Extracted data entries
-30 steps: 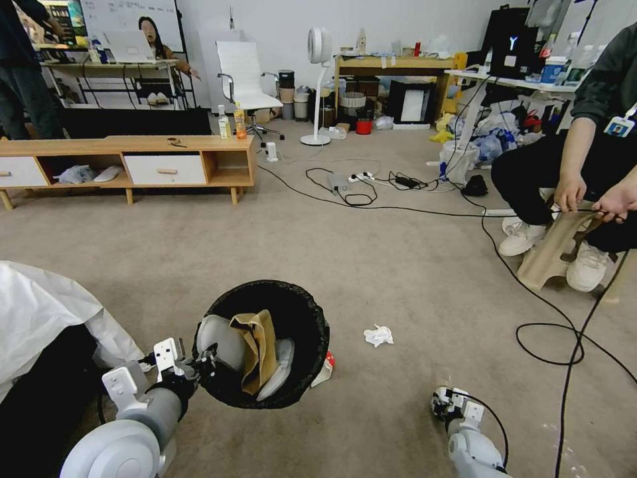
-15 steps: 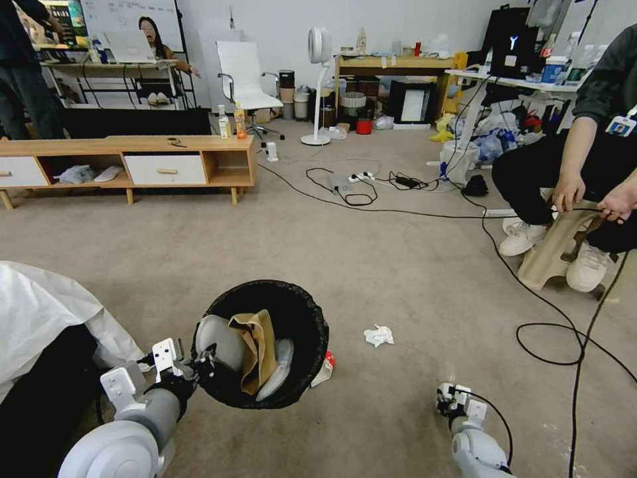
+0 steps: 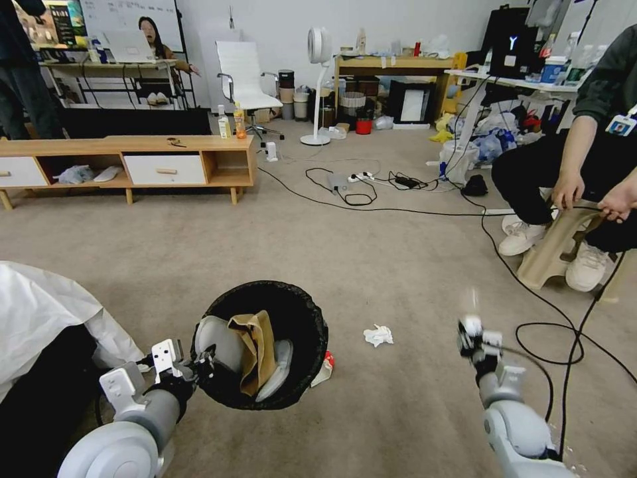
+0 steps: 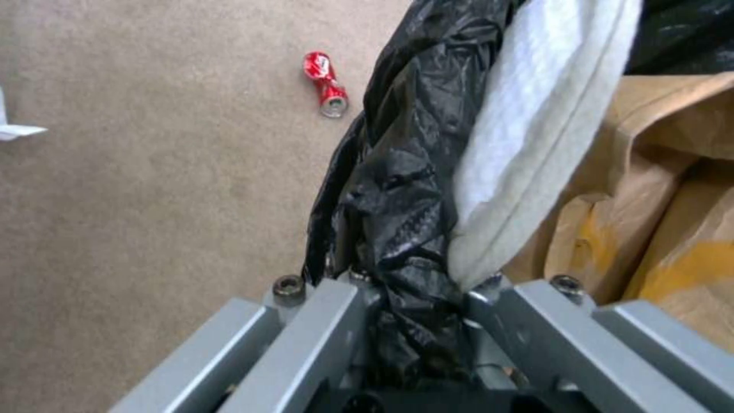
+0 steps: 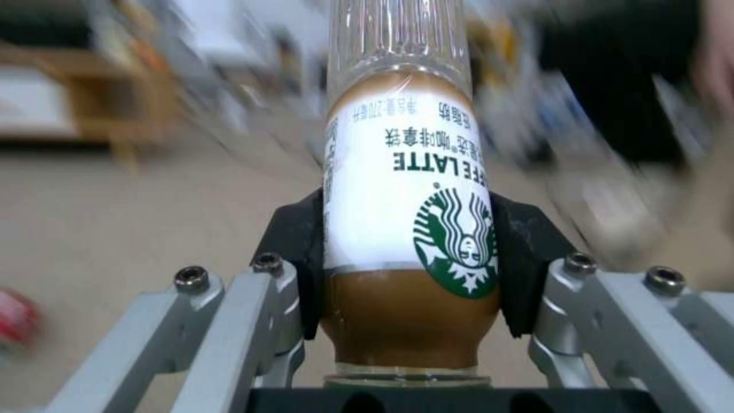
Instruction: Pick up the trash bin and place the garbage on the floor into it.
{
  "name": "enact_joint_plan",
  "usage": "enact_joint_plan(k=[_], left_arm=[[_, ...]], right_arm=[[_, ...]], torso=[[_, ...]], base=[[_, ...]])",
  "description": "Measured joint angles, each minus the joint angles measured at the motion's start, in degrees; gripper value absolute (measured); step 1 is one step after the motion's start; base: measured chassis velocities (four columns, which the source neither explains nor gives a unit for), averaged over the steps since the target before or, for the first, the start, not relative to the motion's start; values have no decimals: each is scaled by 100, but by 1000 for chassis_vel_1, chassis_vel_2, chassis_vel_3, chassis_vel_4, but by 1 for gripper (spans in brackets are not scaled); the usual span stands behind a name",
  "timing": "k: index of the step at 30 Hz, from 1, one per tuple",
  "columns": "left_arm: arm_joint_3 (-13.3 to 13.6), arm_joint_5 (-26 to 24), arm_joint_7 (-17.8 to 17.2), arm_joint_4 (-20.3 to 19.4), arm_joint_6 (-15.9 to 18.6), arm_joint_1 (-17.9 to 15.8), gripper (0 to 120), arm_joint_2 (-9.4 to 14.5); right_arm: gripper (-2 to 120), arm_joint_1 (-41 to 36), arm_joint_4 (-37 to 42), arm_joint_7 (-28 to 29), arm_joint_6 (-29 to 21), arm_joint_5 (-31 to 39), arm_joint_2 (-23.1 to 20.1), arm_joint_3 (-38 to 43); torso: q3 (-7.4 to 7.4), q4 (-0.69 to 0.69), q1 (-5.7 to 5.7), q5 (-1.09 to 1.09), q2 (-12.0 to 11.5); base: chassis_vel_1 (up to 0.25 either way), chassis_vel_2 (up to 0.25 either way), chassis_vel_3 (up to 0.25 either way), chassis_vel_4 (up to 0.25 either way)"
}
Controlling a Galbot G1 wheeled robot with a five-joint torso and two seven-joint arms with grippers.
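My right gripper (image 5: 409, 269) grips a latte bottle (image 5: 405, 218), long axis along my fingers. Trash bin (image 3: 262, 345) lies to its left, rim clamped by my left gripper (image 4: 413, 287). Tissue (image 3: 378, 335) lies between them on the floor (image 3: 371, 265).

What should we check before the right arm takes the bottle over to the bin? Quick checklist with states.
1. Right gripper grip on the coffee latte bottle: pads clamp both sides of the label. Ok.
2. Left gripper hold on the trash bin: shut on the black liner at the rim. Ok.
3. Room in the bin: brown paper and white material fill much of it, a gap remains. Cannot tell if the bottle fits.
4. Bottle sealed: cap end not seen. Cannot tell.
5. Litter remaining on the floor: crumpled tissue, crushed red can. Not ok.
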Motion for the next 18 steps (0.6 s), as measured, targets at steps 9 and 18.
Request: enact_joint_plan(k=[9, 18], left_arm=[[20, -44, -87, -36, 32, -41, 5, 86], [121, -57, -156, -6, 48, -124, 5, 118]], right_arm=[[41, 354, 1025, -1456, 1045, 632, -983, -710], [41, 900, 1287, -1905, 1150, 1411, -1759, -1436]], torso=[[0, -1, 0, 0, 0], [0, -2, 0, 0, 0]], base=[[0, 0, 0, 0], [0, 0, 0, 0]])
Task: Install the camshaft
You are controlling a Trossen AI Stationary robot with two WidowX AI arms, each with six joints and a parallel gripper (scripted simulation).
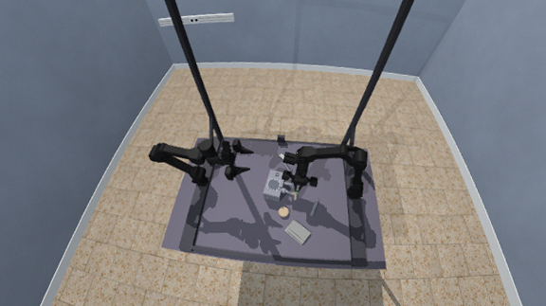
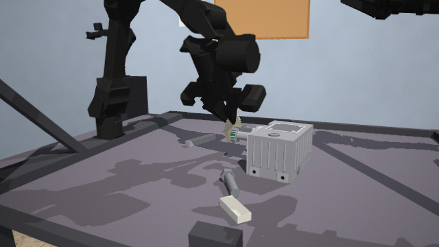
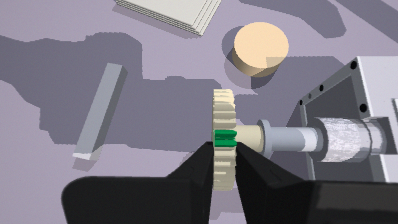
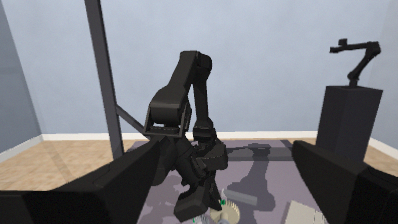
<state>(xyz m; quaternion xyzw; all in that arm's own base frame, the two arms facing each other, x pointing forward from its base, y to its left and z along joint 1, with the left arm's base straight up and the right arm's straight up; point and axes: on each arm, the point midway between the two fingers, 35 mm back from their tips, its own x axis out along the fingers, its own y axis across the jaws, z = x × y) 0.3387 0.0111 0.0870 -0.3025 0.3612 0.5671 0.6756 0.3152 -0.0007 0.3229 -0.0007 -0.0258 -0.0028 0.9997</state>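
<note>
The camshaft's pale big gear (image 3: 223, 107) (image 2: 228, 127) (image 4: 232, 214) is upright between the fingers of my left gripper (image 3: 222, 148) (image 2: 232, 120), which is shut on it. A green mark (image 3: 225, 138) shows on its rim. The grey shaft (image 3: 288, 139) points at the engine case (image 1: 274, 185) (image 2: 269, 156) (image 3: 382, 75); its tip is at the mouth of the bearing (image 3: 345, 139), the depth unclear. The small crank gear (image 2: 234, 135), with a green mark, overlaps the big gear in the exterior view; meshing cannot be told. The case stands upright. My right gripper (image 1: 251, 159) is open and empty, away from the case.
A grey bar (image 1: 314, 207) (image 2: 202, 139) (image 3: 101, 110), a tan cylinder (image 1: 283, 211) (image 3: 261, 45) and a pale stack (image 1: 298, 232) (image 3: 170, 12) lie around the camshaft side. A grey bolt (image 2: 230, 182) and a white block (image 2: 235, 208) lie beside the case.
</note>
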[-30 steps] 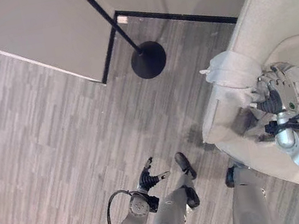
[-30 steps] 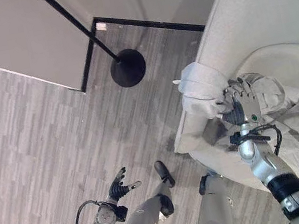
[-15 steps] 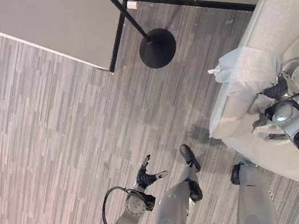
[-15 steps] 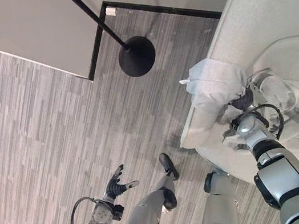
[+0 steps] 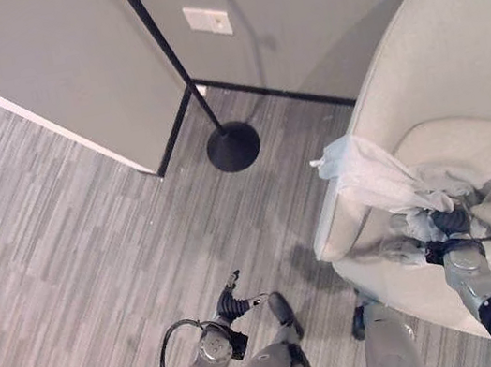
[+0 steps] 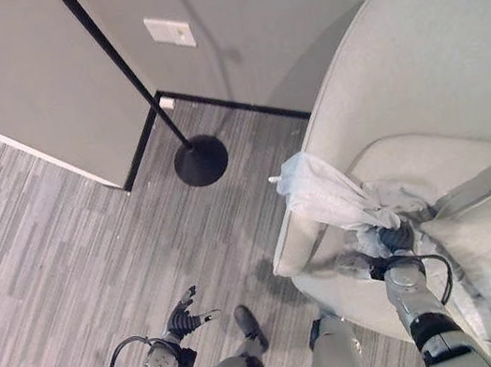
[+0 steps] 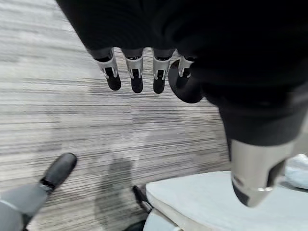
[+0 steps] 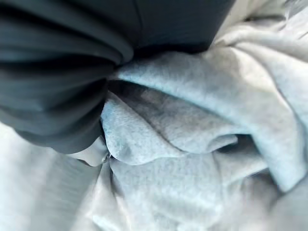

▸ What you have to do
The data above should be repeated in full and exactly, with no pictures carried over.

▸ Problem solution
-30 steps: 
-15 steps: 
+0 steps: 
+0 steps: 
+0 steps: 
Instruction: Pick up the trash bin and place the garbage on the floor into it.
{
  "name": "enact_joint_plan",
  "usage": "enact_joint_plan(k=[_], left_arm=[[_, ...]], right_arm=[[_, ...]], torso=[[_, ...]], base=[[_, ...]])",
  "description": "Measured joint angles, each minus the joint angles measured at the motion's start, in degrees; gripper value absolute (measured); step 1 is one step after the motion's start; base: measured chassis velocities (four columns, which the source neither explains nor gives a unit for), averaged over the steps since the target before or, for the first, the start, not relative to the motion's start; values have no decimals: each is scaled by 100, but by 1000 for chassis_vel_1, chassis_vel_2, chassis_vel_3, chassis_vel_4, but by 1 for gripper (spans in brackets are not scaled); the usual span stands behind a name",
  "timing": "k: index of the step at 30 Hz, from 1, one per tuple",
  "columns": "left_arm: arm_joint_3 (-13.3 to 13.6), arm_joint_5 (-26 to 24), arm_joint_7 (-17.8 to 17.2), arm_joint_4 (-20.3 to 19.4), arm_joint_6 (-15.9 to 18.6), arm_joint_1 (-17.9 to 15.8), gripper (0 to 120), arm_joint_2 (-9.4 to 14.5); right_arm: gripper (-2 to 120), arm_joint_1 (-41 to 36), arm_joint_4 (-37 to 42), arm_joint_7 (-28 to 29), arm_joint_6 (-29 to 21), arm_joint_5 (-31 to 39), arm_joint_2 (-23.1 to 20.1), arm_joint_3 (-38 to 43); torso: q3 (-7.4 to 7.4), q4 (-0.69 to 0.69), q1 (-5.7 to 5.7), q5 (-1.09 to 1.09), q2 (-12.0 to 11.5); base: chassis_vel_1 (up to 0.25 either way), chassis_vel_2 (up to 0.25 either way), chassis_vel_3 (up to 0.25 either way), chassis_vel_4 (up to 0.25 either way)"
}
Controlling a Galbot G1 wheeled robot with a five-joint torso and two seven-joint arms with grippers.
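My right gripper (image 5: 409, 269) grips a latte bottle (image 5: 405, 218), long axis along my fingers. Trash bin (image 3: 262, 345) lies to its left, rim clamped by my left gripper (image 4: 413, 287). Tissue (image 3: 378, 335) lies between them on the floor (image 3: 371, 265).

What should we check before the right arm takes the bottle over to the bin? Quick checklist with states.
1. Right gripper grip on the coffee latte bottle: pads clamp both sides of the label. Ok.
2. Left gripper hold on the trash bin: shut on the black liner at the rim. Ok.
3. Room in the bin: brown paper and white material fill much of it, a gap remains. Cannot tell if the bottle fits.
4. Bottle sealed: cap end not seen. Cannot tell.
5. Litter remaining on the floor: crumpled tissue, crushed red can. Not ok.
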Motion for the next 18 steps (0.6 s), as measured, targets at steps 9 and 18.
Request: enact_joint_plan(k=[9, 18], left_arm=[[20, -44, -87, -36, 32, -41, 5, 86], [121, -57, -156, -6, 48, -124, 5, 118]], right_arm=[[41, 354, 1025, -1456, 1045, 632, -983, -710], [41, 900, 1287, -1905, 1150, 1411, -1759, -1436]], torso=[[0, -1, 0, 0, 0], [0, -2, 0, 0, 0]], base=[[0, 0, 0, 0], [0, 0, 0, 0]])
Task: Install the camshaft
You are controlling a Trossen AI Stationary robot with two WidowX AI arms, each with six joints and a parallel gripper (scripted simulation).
<state>(xyz m; quaternion xyzw; all in that arm's own base frame, the two arms facing each other, x pointing forward from its base, y to its left and z along joint 1, with the left arm's base straight up and the right arm's straight up; point and axes: on each arm, the point midway between the two fingers, 35 mm back from their tips, its own x axis out along the fingers, its own y axis across the jaws, z = x × y) 0.3387 0.0111 0.0870 -0.3025 0.3612 0.5671 0.6756 0.3152 -0.0007 0.3229 -0.0007 -0.0258 -0.0028 0.9997</state>
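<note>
The camshaft's pale big gear (image 3: 223, 107) (image 2: 228, 127) (image 4: 232, 214) is upright between the fingers of my left gripper (image 3: 222, 148) (image 2: 232, 120), which is shut on it. A green mark (image 3: 225, 138) shows on its rim. The grey shaft (image 3: 288, 139) points at the engine case (image 1: 274, 185) (image 2: 269, 156) (image 3: 382, 75); its tip is at the mouth of the bearing (image 3: 345, 139), the depth unclear. The small crank gear (image 2: 234, 135), with a green mark, overlaps the big gear in the exterior view; meshing cannot be told. The case stands upright. My right gripper (image 1: 251, 159) is open and empty, away from the case.
A grey bar (image 1: 314, 207) (image 2: 202, 139) (image 3: 101, 110), a tan cylinder (image 1: 283, 211) (image 3: 261, 45) and a pale stack (image 1: 298, 232) (image 3: 170, 12) lie around the camshaft side. A grey bolt (image 2: 230, 182) and a white block (image 2: 235, 208) lie beside the case.
</note>
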[-30 steps] 
[-30 steps] 
[-15 steps] 
[-15 steps] 
[+0 steps] 
[+0 steps] 
[+0 steps] 
[+0 steps] 

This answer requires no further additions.